Emotional symptoms (OR=15.7, 95% CI 3.32-74.1; P=0.001), conduct problems (OR=18.0, 95% CI 4.41-73.5; P<0.001) and social inhibition (OR=34.9, 95% CI 5.71-4100; P<0.001) at school age predicted later development of any mood disorder; attentional problems were an almost significant predictor (OR=6.71, 95% CI 0.99-45.5; P=0.051).
Emotional symptoms (OR=7.23, 95% CI 1.82-28.6; P=0.005), conduct problems (OR=13.2, 95% CI 3.14-55.8; P<0.001) and attentional problems (OR=7.62, 95% CI 1.09-53.4; P=0.041) at school age all predicted later development of substance-related disorder.
Delayed mental development (OR=10.5, 95% CI 1.95-56.4; P=0.005), problems in social adjustment at age 5-6 years (OR=6.22, 95% CI 1.0-38.7; P=0.050), and emotional symptoms (OR=9.55, 95% CI 1.91-47.8; P=0.006), conduct problems (OR=5.88, 95% CI 1.23-28.2; P=0.027) and social inhibition (OR=12.3, 95% CI 2.19-68.6; P=0.004) at school age, predicted later development of personality disorder.
Delayed mental development (OR=3.98, 95% CI 1.07-14.9; P=0.040), emotional symptoms (OR=4.70, 95% CI 1.92-11.5; P=0.001), conduct problems (OR=9.44, 95% CI 2.44-36.3; P=0.001) and social inhibition (OR=13.6, 95% CI 2.30-80.6; P=0.004) at school age, predicted later development of any mental disorder.
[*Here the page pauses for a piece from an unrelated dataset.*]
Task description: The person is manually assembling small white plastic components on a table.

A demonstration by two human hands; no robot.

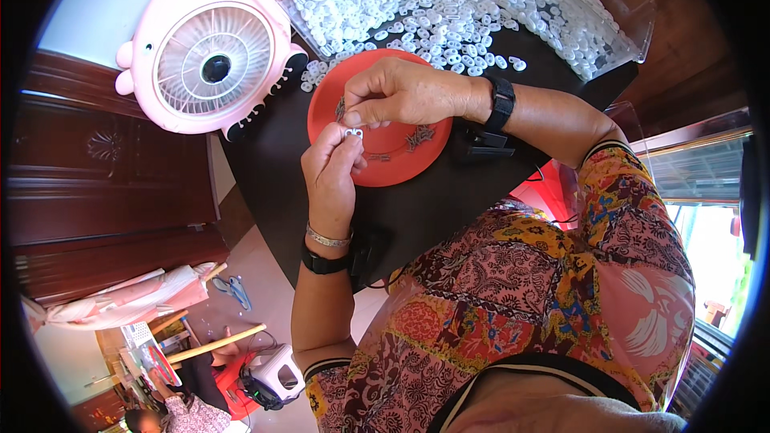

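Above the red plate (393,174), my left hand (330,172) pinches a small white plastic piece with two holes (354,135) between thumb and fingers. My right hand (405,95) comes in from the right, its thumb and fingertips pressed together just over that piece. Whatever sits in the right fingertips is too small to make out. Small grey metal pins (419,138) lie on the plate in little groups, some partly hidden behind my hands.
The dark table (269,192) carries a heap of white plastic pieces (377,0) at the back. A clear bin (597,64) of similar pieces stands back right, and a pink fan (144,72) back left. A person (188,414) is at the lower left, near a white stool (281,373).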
Problems in social adjustment at age 5-6 years (OR=4.10, 95% CI 0.99-17.0; P=0.052) tended to predict later development of any mental disorder.
Factors predicting later development of mental disorders among offspring of women with schizophrenia
Separate analysis of the data for the offspring of mothers with
schizophrenia-spectrum disorder changed the results only slightly
(Table 4). Neurological soft
signs tended to predict later development of schizophrenia-spectrum disorder
(OR=4.48, 95% CI 0.98-20.5; P=0.053), whereas problems in pre-school
social adjustment no longer predicted later development of any psychotic
disorder, personality disorder or any mental disorder. Social inhibition no
longer predicted later development of any mood disorder.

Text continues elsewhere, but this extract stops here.